Look for trusted sites and curators (and pay for them!)
If you're reading long-form articles, you're not on Facebook and Twitter, and you're probably able to engage more critically with what you're reading.
This is a really deep and broad subject, so I will just offer a few examples. All of these can be loaded into an RSS feed reader or subscribed to by email.
- Ars Technica's science and policy sections are top-notch.
- I stumbled on Derek Lowe's blog In the Pipeline just before the pandemic began, and his straightforward approach to talking about vaccine and treatment development, walking the line between specialist and generalist, is unmatched.
- The Morning News daily headlines emails consistently deliver high-quality stories, with a slight bias towards the literary.
- Hacker Newsletter has a strong bias towards a particular kind of thinking and set of interests, but is still useful.
- Wikipedia seems like an obvious choice, and they host excellent resource pages for ongoing news stories, but did you also know about the other sites they manage like Wikivoyage or Wiktionary? Further, did you know that you can add smart keywords in Firefox to search these sites instantly, rather than starting with Google?
General newspapers and magazines like the New York Times or the Atlantic certainly have their place, but sites like those listed above are generally better at covering critical issues in many of the fields that are shaping society, like science, policy, and technology.
And then, keep in mind that Netflix costs around $13 a month. For that price, you could subscribe to a national newspaper, your local newspaper, and probably a community newspaper or a newsmagazine as well. Investigative journalism is a critical component of democracy, and it takes money. Have a look at journalism nonprofits like ProPublica as well.
Connect directly with family and friends
Many people use Facebook Messenger to chat with family and friends, but there's no reason you need to rely on an advertising-driven company for that. Download Signal instead -- it's run by a well-funded nonprofit organization, so they're not concerned about making money off of you; they only want to provide a useful product.
Keep looking forward
It's easy to be nostalgic. I have fond memories of sitting at the breakfast table reading the newspaper and of hours spent in front of a CRT, browsing early websites and discussion groups. The truth is that having access to only one newspaper gave a narrow view of the world, and those early forums were just as wild as today -- just check out the archive at textfiles.com.
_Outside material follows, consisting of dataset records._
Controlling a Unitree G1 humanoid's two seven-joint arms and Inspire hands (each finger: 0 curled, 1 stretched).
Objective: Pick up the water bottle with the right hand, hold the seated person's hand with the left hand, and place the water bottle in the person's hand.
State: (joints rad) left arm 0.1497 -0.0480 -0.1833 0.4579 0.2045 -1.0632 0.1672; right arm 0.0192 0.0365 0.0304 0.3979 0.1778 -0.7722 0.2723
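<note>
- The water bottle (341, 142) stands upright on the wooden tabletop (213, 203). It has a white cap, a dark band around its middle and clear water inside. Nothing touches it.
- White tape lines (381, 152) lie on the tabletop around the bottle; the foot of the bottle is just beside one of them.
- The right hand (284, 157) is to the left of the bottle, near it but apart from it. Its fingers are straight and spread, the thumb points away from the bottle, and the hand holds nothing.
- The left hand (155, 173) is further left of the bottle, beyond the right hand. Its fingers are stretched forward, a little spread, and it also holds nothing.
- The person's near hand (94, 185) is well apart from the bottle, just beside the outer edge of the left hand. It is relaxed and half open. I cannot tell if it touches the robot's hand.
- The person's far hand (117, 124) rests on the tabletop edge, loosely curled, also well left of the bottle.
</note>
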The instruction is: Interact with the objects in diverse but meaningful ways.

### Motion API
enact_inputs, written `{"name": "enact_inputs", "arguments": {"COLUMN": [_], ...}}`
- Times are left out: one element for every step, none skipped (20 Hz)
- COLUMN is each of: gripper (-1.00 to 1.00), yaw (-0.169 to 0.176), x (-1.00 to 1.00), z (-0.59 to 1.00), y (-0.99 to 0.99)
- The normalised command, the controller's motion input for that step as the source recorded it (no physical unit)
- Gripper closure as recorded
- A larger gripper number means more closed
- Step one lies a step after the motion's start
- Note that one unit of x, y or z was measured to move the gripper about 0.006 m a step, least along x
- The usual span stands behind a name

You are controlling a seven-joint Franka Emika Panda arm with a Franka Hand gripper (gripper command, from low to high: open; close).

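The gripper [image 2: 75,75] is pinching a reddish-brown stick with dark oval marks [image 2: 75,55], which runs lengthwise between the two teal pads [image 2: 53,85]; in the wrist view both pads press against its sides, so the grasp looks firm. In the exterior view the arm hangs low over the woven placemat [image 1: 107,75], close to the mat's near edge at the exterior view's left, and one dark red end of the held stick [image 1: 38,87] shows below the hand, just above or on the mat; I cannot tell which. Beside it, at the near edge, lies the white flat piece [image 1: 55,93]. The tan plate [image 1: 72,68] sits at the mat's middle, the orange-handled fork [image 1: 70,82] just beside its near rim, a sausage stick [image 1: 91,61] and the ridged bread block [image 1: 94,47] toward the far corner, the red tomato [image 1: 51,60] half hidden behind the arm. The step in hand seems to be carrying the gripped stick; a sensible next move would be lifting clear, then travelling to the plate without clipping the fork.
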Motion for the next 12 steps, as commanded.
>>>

Still, the torrent of information has become overwhelming. The immediacy of the modern Internet threatens to overwhelm our ability to contemplate, to consider, and to imagine. The best we can do is to fight back: to constantly remind ourselves that more is not always good, and that we must work within our limitations as humans. Neal Stephenson coined the term "amistics" in his novel Seveneves; it's derived from the Amish belief that cultures must consciously choose how to use, or not use, technology. I suggest thinking about how to apply amistics to your own life.